---------- Data below
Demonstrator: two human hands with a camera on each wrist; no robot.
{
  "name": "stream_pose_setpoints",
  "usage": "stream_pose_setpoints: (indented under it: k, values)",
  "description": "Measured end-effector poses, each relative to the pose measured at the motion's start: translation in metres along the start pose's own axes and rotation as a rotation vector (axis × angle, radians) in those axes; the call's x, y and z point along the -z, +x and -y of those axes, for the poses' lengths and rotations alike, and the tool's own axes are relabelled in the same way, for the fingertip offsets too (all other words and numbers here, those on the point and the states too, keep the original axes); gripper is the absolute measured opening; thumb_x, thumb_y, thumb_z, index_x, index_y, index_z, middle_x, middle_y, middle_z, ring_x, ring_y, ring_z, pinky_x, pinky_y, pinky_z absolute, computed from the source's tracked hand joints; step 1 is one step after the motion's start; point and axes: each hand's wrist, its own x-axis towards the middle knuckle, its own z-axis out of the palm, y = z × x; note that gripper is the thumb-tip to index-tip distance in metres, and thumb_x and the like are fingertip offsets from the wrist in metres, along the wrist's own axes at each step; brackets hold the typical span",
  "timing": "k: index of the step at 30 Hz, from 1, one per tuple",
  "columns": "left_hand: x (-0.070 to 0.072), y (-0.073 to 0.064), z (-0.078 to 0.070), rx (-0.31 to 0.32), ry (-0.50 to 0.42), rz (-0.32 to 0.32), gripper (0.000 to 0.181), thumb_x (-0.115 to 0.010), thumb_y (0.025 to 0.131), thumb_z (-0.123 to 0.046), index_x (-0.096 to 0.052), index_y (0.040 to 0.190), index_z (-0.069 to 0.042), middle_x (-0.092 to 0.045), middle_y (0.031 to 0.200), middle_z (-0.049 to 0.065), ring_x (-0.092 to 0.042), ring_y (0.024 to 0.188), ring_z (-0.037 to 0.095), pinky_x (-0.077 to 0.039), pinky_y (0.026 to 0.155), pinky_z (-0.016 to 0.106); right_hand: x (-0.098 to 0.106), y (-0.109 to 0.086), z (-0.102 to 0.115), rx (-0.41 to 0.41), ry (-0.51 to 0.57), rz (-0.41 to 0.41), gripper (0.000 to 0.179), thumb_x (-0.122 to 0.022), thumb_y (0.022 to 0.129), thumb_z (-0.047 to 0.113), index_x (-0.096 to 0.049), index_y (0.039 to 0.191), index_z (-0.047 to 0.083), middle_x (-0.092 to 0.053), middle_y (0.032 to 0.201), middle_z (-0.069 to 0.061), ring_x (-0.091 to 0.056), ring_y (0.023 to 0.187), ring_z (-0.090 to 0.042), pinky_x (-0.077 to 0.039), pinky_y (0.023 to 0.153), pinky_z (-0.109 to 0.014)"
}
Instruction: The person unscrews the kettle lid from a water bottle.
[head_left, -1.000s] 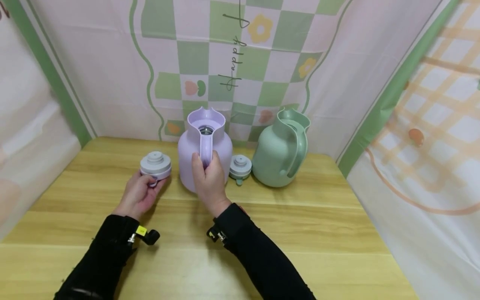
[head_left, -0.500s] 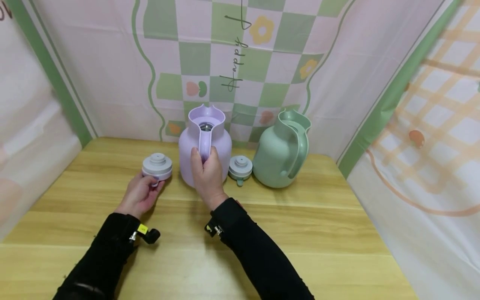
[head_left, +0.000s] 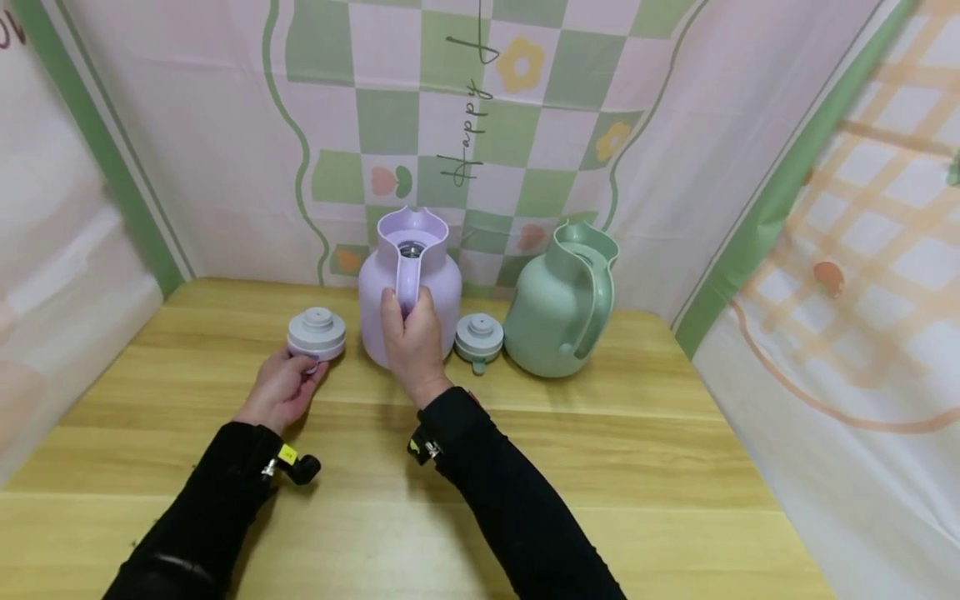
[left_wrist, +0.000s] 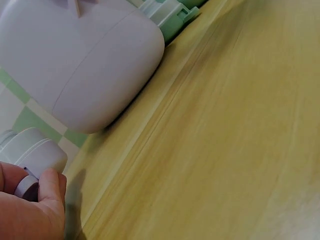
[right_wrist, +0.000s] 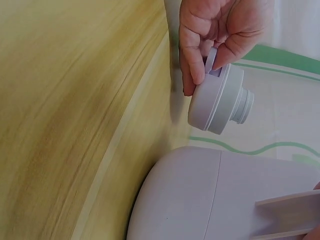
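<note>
In the head view my right hand [head_left: 415,346] grips the handle of a lilac thermos jug [head_left: 371,312], whose mouth is uncovered and shows a metal interior. The jug stands on the wooden table. To its left, my left hand [head_left: 281,387] pinches the small tab of a lilac-and-grey lid [head_left: 317,333], its stepped grey plug facing up. The right wrist view shows thumb and fingers on that tab, with the lid [right_wrist: 215,102] held off the table beside the jug [right_wrist: 185,200]. Only a bit of my right hand shows there, at the edge.
Right of the lilac jug lies a second grey lid [head_left: 479,335] with a green tab, plug side up. A green thermos jug [head_left: 551,312] stands beside it, handle turned toward the front right. A patterned cloth [head_left: 495,125] hangs behind the wooden table [head_left: 600,467].
The lilac jug has shifted slightly back toward the cloth, my right hand still on its handle. My left hand has moved a little to the right with the lid.
</note>
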Motion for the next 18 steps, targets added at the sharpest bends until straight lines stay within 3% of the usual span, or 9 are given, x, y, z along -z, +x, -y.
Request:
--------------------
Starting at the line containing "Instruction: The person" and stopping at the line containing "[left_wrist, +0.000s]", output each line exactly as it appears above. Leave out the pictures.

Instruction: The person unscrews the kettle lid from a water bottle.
[head_left, -1.000s] 
[head_left, -0.500s] 
[head_left, +0.000s] 
[left_wrist, +0.000s] 

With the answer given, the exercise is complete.